§ Task: Return only the lines from the top of the material through the line marked by "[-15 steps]", unaltered.

§ Data segment:
★ ★ ★ ★ ★ ★ ★
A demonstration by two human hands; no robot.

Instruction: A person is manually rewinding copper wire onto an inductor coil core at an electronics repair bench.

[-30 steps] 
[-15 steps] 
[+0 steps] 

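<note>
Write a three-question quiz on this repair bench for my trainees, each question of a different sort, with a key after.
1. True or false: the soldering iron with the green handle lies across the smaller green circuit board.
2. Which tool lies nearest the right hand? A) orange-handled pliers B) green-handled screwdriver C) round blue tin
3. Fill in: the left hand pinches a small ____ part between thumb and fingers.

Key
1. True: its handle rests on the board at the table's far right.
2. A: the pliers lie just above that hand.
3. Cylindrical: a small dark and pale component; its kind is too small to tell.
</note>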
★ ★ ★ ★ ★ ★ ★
§ Solution for this problem:
A demonstration by two human hands; no robot.

Instruction: A person is manually rewinding copper wire onto an inductor coil core at an electronics repair bench.

[-30 steps] 
[-15 steps] 

The exercise has been completed.